BIPOC Reading Series – April
This monthly reading series is intended to prioritize the safety, creativity, and stories of Black people, Indigenous people, and People of Color.
Come listen to our featured readers, or sign up to share your work in our open mic. Readings will be followed by a short community discussion. Hosted by Kyle Yoshioka and Jessica Meza-Torres. The featured reader for April is Paul Susi.
This event is open to everyone, but only people who identify as Black, Indigenous, and/or People of Color will be invited to read. If you have any questions, please contact Jessica Meza-Torres at jmezatorres24@gmail.com or Kyle Yoshioka at kyle.yoshioka@gmail.com.
Jessica Meza-Torres
Jessica Meza-Torres is from San Jose, CA. She is a co-host at the BIPOC Reading Series, sometimes writer, sometimes designer, and always Mexican. She writes about the light at the end of the tunnel.
Kyle Yoshioka
Kyle Yoshioka thinks and writes a lot about belonging. He is the founder and editorial director of Provecho, a publication about the intersection of food and identity, and co-hosts the BIPOC Reading Series at Literary Arts. His writing projects have been supported by the Independent Publishing Resource Center, the McCormack Writing Center Workshop (formerly the Tin House Workshop), and the Andy Warhol Foundation's Precipice Fund. Kyle is working on his debut novel about a multigenerational Japanese American family that explores whether inheritance is destiny.
Paul Susi
Paul Susi (he/him) is a theater artist, a writer, a social services professional, an educator and an activist, born and raised in Portland, Oregon. As an actor, he has appeared onstage with Salt and Sage, NW Classical Theatre Collaborative, Anon It Moves / String House, Shaking the Tree Studios, Push Leg, The Forgery, Island Stage Left in the San Juans, WA, Shakespeare Santa Cruz, Vermont Stage Company, Teatro Solo/Boom Arts, as well as in self-produced, original work. In 2018-2024, Paul toured “An Iliad” to over 30 prisons, community centers, places of worship, and theaters throughout Oregon with NW Classical Theatre Collaborative and cellist / composer Anna Fritz.
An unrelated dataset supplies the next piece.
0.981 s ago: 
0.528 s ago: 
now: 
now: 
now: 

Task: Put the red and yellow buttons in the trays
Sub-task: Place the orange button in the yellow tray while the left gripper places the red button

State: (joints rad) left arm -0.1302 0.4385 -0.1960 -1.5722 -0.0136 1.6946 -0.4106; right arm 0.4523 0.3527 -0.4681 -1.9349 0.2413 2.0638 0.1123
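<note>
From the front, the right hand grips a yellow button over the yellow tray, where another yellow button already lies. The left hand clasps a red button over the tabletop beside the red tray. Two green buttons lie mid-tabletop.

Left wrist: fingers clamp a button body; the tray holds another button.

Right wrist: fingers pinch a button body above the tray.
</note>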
Paul has been honored to receive a Creative Heights Fellowship from the Oregon Community Foundation, as well as several Project-Based Grants from the Regional Arts and Culture Council and the Multnomah County Cultural Coalition, and an Artist’s Residency at Caldera Arts. In 2018, the Regional Arts and Culture Council honored Paul for outstanding contributions to local theater and culture.
For five years, Paul specialized in managing new emergency homeless shelters for Transition Projects, with experience in opening and / or closing 6 different shelter programs during that time. Paul currently serves as a Conversation Project Facilitator for Oregon Humanities, as a Peer Resource Navigator for Portland Street Medicine, and as the Director of the Vendor Program at Street Roots. The proud son of Filipino immigrants, Paul never went to college. His first book, Character Work, was published in October 2025.